Wednesday, October 15, 2008

Style Points

After campaigning for Two days throughout Ohio, a 'swing state' in which he and McCain are "Statistically tied," Barak Obama squared off once again with McCain for the third and last debate of the election, this time in NY. Although the group of undecided voters in the CBS studio mostly tended to lean towrds McCain, who they said showed to be more presidential than Obama and much better than in previous debates, polls made to homes and over the internet show Obama comfortably winning the debate. A big issue tonight was supprisingly personal, having to do with both candidate's tendencies to attack the other candidate rather than polocies, or discussing issues. this conversation, ironically enough, ended with attacks from both candidates.
Obama was reported to be calmer than McCain. This is reportedly caused in part by his reported 8% national lead over McCain. He may have been acting calmer in an effort to look more presidential, while McCain would surely over exert himself, trying to make attacks to make Obama look bad. This apparently paid off for Obama.
Obama is flying to Londery, New Hampshire to campaign tomorrow.

2 comments:

Big Shulman said...

I don't know if this is just an aberration or something bigger, but on NBC, of the six "undecided voters" that appeared, three of them leaned toward McCain at the end--and yet I read the same information that the polls seem to think Obama won the debate.

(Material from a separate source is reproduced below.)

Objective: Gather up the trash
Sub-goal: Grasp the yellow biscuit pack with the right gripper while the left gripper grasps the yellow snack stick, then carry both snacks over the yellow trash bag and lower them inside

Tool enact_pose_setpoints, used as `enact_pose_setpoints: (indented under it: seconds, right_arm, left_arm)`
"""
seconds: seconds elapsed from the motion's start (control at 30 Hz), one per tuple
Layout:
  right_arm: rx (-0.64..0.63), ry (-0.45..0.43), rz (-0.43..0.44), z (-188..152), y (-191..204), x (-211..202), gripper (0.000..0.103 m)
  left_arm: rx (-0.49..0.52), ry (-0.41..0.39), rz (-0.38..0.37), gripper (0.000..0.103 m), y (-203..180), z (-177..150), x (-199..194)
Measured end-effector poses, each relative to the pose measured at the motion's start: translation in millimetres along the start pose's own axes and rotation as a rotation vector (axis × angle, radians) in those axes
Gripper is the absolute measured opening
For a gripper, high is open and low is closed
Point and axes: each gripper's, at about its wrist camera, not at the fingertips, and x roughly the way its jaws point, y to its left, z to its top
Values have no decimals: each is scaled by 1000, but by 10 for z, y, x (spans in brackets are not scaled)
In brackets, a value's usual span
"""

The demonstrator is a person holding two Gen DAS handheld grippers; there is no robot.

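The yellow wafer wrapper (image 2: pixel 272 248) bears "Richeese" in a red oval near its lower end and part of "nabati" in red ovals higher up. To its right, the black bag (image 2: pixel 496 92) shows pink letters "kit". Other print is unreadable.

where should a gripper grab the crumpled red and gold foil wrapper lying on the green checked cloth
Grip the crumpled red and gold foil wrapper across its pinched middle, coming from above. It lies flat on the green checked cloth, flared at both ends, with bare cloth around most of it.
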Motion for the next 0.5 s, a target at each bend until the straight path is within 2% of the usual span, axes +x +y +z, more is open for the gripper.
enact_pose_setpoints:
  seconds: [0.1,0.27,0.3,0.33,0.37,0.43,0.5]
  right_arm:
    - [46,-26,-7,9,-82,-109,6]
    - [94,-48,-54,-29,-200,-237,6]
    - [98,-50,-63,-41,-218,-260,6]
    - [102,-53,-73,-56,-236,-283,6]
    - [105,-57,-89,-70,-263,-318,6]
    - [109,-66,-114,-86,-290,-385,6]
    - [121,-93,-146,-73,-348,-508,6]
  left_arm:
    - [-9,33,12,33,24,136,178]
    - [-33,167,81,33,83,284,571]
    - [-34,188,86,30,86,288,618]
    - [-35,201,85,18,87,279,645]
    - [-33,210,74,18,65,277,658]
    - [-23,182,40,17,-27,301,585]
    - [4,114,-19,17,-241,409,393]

I'll be watching the national poll numbers over the next few days to see if they change, but to be honest, I didn't think McCain did all that bad in the first debate, and I was surprised he didn't rise in the polls as a result.

sjunnarkar said...

Does the national rank have any substantial significance? After all, isn't the election just 50 independent ones (+one D.C.)? Why do the campaigns/gotcha liberal media (joke) focus on the national stats so much when the state ones are that matter?